* _Action item_
All of the data below is to be copied again without changes.

(Supplied information)

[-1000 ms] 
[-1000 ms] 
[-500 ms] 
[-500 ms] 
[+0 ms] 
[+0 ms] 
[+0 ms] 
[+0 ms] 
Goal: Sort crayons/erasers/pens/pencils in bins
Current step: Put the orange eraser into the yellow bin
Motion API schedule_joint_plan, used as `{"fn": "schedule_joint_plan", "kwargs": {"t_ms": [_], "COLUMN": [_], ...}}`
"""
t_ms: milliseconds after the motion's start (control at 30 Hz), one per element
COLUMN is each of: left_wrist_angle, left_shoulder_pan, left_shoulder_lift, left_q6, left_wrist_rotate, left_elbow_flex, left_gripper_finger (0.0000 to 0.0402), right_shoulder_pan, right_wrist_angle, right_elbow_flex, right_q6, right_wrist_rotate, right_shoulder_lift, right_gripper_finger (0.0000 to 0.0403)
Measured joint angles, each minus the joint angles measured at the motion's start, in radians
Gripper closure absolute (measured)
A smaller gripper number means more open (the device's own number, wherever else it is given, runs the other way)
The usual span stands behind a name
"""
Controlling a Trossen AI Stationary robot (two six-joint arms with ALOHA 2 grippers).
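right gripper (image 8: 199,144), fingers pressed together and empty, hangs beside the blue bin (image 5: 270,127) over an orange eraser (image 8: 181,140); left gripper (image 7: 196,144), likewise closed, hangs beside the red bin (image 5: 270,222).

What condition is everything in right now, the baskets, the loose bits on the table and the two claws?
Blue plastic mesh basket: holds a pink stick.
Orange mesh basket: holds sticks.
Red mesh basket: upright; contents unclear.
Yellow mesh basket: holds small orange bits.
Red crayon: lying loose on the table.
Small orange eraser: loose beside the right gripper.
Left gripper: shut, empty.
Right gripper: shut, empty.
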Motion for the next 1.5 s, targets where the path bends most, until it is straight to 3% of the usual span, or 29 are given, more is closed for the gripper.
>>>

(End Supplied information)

* _Exercise result_
[-1000 ms] 
[-1000 ms] 
[-500 ms] 
[-500 ms] 
[+0 ms] 
[+0 ms] 
[+0 ms] 
[+0 ms] 
Goal: Sort crayons/erasers/pens/pencils in bins
Current step: Put the orange eraser into the yellow bin
Motion API schedule_joint_plan, used as `{"fn": "schedule_joint_plan", "kwargs": {"t_ms": [_], "COLUMN": [_], ...}}`
"""
t_ms: milliseconds after the motion's start (control at 30 Hz), one per element
COLUMN is each of: left_wrist_angle, left_shoulder_pan, left_shoulder_lift, left_q6, left_wrist_rotate, left_elbow_flex, left_gripper_finger (0.0000 to 0.0402), right_shoulder_pan, right_wrist_angle, right_elbow_flex, right_q6, right_wrist_rotate, right_shoulder_lift, right_gripper_finger (0.0000 to 0.0403)
Measured joint angles, each minus the joint angles measured at the motion's start, in radians
Gripper closure absolute (measured)
A smaller gripper number means more open (the device's own number, wherever else it is given, runs the other way)
The usual span stands behind a name
"""
Controlling a Trossen AI Stationary robot (two six-joint arms with ALOHA 2 grippers).
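right gripper (image 8: 199,144), fingers pressed together and empty, hangs beside the blue bin (image 5: 270,127) over an orange eraser (image 8: 181,140); left gripper (image 7: 196,144), likewise closed, hangs beside the red bin (image 5: 270,222).

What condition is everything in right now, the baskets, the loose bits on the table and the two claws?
Blue plastic mesh basket: holds a pink stick.
Orange mesh basket: holds sticks.
Red mesh basket: upright; contents unclear.
Yellow mesh basket: holds small orange bits.
Red crayon: lying loose on the table.
Small orange eraser: loose beside the right gripper.
Left gripper: shut, empty.
Right gripper: shut, empty.
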Motion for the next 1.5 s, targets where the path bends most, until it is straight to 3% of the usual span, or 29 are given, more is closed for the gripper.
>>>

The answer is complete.